## WHAT NEEDS TO BE DONE
Word for word, restate every line of the listing that follows.

## DATA BELOW
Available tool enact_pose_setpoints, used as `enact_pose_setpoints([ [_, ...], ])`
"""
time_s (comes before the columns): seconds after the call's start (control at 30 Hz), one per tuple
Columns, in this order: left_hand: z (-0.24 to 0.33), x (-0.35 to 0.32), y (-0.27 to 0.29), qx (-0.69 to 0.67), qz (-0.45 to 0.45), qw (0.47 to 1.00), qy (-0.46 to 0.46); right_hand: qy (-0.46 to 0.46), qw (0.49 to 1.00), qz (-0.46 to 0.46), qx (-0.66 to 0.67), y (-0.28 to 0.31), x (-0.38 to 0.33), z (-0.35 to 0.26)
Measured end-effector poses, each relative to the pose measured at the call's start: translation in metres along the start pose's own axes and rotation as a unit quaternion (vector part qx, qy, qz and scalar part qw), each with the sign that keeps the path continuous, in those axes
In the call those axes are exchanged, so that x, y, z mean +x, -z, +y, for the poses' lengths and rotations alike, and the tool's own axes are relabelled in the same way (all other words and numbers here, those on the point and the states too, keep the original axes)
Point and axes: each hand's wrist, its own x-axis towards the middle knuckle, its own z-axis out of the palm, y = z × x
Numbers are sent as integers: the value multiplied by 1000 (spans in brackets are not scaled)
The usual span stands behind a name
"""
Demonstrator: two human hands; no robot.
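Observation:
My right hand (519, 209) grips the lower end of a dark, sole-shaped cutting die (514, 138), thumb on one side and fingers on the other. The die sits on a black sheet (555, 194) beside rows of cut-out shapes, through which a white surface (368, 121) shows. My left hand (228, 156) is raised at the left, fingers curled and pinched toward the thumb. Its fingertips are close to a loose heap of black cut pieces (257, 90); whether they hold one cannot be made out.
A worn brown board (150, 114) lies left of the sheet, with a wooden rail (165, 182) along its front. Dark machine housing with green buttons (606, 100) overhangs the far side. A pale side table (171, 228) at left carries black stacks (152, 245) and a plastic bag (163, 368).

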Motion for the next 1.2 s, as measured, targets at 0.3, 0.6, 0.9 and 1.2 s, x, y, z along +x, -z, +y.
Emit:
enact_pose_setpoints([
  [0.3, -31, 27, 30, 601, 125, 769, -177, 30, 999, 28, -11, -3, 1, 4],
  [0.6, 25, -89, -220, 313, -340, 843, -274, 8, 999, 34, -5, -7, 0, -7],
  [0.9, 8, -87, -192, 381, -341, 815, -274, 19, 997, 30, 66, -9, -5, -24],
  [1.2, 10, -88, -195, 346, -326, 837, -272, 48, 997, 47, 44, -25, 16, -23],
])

## FINISHED TASK
Available tool enact_pose_setpoints, used as `enact_pose_setpoints([ [_, ...], ])`
"""
time_s (comes before the columns): seconds after the call's start (control at 30 Hz), one per tuple
Columns, in this order: left_hand: z (-0.24 to 0.33), x (-0.35 to 0.32), y (-0.27 to 0.29), qx (-0.69 to 0.67), qz (-0.45 to 0.45), qw (0.47 to 1.00), qy (-0.46 to 0.46); right_hand: qy (-0.46 to 0.46), qw (0.49 to 1.00), qz (-0.46 to 0.46), qx (-0.66 to 0.67), y (-0.28 to 0.31), x (-0.38 to 0.33), z (-0.35 to 0.26)
Measured end-effector poses, each relative to the pose measured at the call's start: translation in metres along the start pose's own axes and rotation as a unit quaternion (vector part qx, qy, qz and scalar part qw), each with the sign that keeps the path continuous, in those axes
In the call those axes are exchanged, so that x, y, z mean +x, -z, +y, for the poses' lengths and rotations alike, and the tool's own axes are relabelled in the same way (all other words and numbers here, those on the point and the states too, keep the original axes)
Point and axes: each hand's wrist, its own x-axis towards the middle knuckle, its own z-axis out of the palm, y = z × x
Numbers are sent as integers: the value multiplied by 1000 (spans in brackets are not scaled)
The usual span stands behind a name
"""
Demonstrator: two human hands; no robot.
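Observation:
My right hand (519, 209) grips the lower end of a dark, sole-shaped cutting die (514, 138), thumb on one side and fingers on the other. The die sits on a black sheet (555, 194) beside rows of cut-out shapes, through which a white surface (368, 121) shows. My left hand (228, 156) is raised at the left, fingers curled and pinched toward the thumb. Its fingertips are close to a loose heap of black cut pieces (257, 90); whether they hold one cannot be made out.
A worn brown board (150, 114) lies left of the sheet, with a wooden rail (165, 182) along its front. Dark machine housing with green buttons (606, 100) overhangs the far side. A pale side table (171, 228) at left carries black stacks (152, 245) and a plastic bag (163, 368).
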
Motion for the next 1.2 s, as measured, targets at 0.3, 0.6, 0.9 and 1.2 s, x, y, z along +x, -z, +y.
Emit:
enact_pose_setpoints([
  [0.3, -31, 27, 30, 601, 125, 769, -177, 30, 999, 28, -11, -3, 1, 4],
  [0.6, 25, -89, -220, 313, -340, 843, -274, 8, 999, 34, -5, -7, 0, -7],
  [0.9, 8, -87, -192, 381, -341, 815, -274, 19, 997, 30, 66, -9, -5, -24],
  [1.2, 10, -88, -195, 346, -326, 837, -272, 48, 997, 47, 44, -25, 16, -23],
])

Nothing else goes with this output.